▶ **Work task**
Filter the entries for the word "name". Copy each line in which it occurs.

▶ **Raw data**
■ ■ ■ ■ ■

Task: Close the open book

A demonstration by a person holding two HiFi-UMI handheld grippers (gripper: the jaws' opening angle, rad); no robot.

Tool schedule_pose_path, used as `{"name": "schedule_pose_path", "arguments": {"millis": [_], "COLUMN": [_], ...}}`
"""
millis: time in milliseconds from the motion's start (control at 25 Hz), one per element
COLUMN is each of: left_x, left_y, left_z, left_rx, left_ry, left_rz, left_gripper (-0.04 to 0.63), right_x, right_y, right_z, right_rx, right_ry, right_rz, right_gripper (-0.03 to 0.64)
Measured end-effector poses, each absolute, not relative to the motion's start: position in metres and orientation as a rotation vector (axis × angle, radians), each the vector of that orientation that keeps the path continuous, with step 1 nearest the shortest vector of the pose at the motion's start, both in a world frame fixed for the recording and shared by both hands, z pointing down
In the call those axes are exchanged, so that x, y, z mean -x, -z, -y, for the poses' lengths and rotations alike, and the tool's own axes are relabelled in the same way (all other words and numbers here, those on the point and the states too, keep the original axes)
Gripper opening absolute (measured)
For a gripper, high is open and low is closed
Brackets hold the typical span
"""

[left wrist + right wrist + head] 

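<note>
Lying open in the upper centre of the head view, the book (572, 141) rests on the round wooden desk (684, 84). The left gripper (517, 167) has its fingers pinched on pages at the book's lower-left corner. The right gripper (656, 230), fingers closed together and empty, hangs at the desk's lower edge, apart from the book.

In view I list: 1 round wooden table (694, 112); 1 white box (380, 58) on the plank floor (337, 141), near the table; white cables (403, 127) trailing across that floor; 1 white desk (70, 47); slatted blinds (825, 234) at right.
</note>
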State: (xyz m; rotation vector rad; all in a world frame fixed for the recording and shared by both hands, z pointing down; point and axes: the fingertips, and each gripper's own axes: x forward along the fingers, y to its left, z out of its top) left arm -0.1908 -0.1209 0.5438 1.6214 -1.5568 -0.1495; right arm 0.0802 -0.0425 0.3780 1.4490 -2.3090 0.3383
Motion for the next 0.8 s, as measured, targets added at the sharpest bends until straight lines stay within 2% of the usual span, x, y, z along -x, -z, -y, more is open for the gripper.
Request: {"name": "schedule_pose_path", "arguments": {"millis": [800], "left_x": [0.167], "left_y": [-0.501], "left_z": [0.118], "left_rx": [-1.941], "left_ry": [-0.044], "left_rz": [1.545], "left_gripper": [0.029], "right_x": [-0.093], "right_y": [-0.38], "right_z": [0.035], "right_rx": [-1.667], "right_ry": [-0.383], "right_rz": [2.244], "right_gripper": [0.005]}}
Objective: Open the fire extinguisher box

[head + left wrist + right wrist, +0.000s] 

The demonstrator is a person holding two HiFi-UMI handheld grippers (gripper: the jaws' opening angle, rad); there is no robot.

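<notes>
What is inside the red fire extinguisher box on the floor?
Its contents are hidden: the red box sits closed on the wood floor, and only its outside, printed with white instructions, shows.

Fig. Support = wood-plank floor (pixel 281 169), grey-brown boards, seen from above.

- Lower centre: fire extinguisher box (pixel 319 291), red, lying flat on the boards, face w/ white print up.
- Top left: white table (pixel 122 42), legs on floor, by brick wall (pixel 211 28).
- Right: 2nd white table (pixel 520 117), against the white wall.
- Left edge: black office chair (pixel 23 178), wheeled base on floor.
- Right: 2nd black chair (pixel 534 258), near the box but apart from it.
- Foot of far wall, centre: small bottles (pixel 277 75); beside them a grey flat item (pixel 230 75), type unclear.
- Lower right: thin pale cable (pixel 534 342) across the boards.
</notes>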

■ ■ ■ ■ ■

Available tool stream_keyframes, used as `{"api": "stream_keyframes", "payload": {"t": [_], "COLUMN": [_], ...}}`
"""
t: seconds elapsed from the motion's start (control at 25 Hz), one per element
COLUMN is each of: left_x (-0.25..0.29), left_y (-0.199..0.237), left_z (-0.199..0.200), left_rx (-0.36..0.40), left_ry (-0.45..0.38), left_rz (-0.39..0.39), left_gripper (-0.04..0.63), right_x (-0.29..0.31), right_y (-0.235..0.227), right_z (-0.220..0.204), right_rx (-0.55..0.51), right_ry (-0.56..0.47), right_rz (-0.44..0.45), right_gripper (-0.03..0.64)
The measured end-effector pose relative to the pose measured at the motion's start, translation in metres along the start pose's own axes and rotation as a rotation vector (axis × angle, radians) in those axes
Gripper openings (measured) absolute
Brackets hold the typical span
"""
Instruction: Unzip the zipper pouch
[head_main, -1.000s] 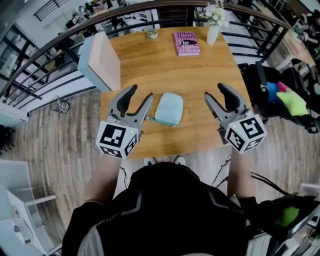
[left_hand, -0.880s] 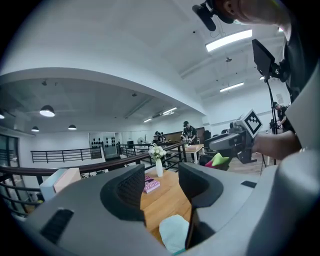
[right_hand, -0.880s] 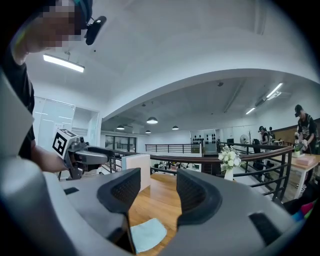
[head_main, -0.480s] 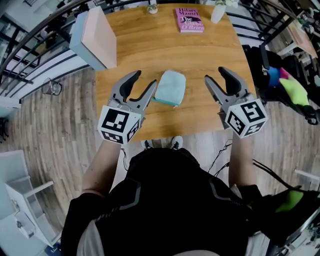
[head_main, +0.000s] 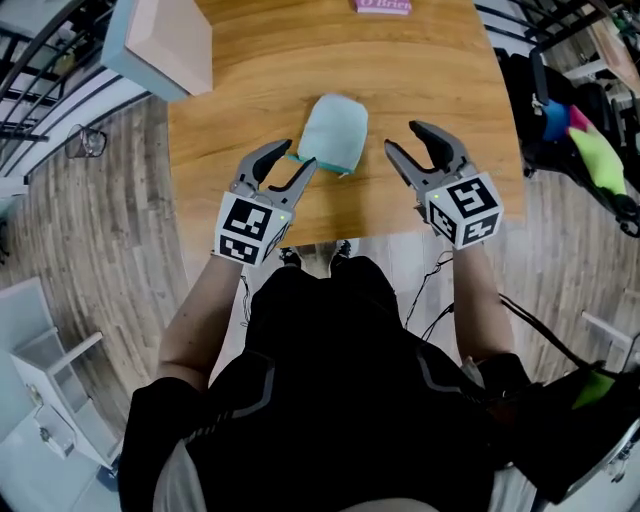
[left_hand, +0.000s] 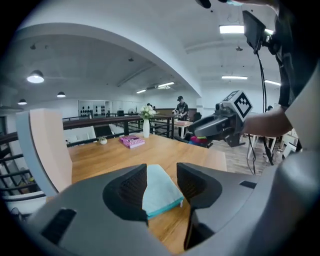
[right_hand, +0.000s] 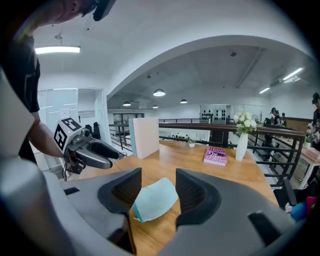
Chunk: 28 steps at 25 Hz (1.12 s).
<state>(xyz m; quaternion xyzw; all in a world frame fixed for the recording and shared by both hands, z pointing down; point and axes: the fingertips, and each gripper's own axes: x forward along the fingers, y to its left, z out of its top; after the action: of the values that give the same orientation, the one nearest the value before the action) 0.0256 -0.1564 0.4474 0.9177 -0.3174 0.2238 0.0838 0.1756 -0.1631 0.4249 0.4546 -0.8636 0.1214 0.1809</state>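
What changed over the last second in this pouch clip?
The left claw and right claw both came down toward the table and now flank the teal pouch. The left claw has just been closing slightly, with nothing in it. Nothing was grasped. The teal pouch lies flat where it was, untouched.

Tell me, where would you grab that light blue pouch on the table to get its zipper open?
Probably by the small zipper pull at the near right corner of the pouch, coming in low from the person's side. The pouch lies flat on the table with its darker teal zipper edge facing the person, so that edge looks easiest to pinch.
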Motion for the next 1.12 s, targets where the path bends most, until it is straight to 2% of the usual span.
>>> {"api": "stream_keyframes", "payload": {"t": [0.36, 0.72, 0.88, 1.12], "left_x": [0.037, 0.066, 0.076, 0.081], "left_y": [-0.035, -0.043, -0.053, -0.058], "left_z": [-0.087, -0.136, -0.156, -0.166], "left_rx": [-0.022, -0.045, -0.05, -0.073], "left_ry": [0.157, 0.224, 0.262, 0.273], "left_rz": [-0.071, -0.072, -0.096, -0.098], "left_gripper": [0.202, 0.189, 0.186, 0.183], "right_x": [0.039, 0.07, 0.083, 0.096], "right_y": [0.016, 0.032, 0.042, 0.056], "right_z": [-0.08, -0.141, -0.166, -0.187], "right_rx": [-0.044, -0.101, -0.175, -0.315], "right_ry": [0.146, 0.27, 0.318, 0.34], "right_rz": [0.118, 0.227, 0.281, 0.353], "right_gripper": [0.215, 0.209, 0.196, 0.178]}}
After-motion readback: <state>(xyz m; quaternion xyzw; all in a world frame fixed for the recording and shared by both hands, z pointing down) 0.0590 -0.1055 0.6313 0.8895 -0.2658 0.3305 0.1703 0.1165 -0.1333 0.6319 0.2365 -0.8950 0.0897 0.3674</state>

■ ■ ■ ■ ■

▶ **Answer**
Tool schedule_pose_path, used as `{"name": "schedule_pose_path", "arguments": {"millis": [_], "COLUMN": [_], ...}}`
Request: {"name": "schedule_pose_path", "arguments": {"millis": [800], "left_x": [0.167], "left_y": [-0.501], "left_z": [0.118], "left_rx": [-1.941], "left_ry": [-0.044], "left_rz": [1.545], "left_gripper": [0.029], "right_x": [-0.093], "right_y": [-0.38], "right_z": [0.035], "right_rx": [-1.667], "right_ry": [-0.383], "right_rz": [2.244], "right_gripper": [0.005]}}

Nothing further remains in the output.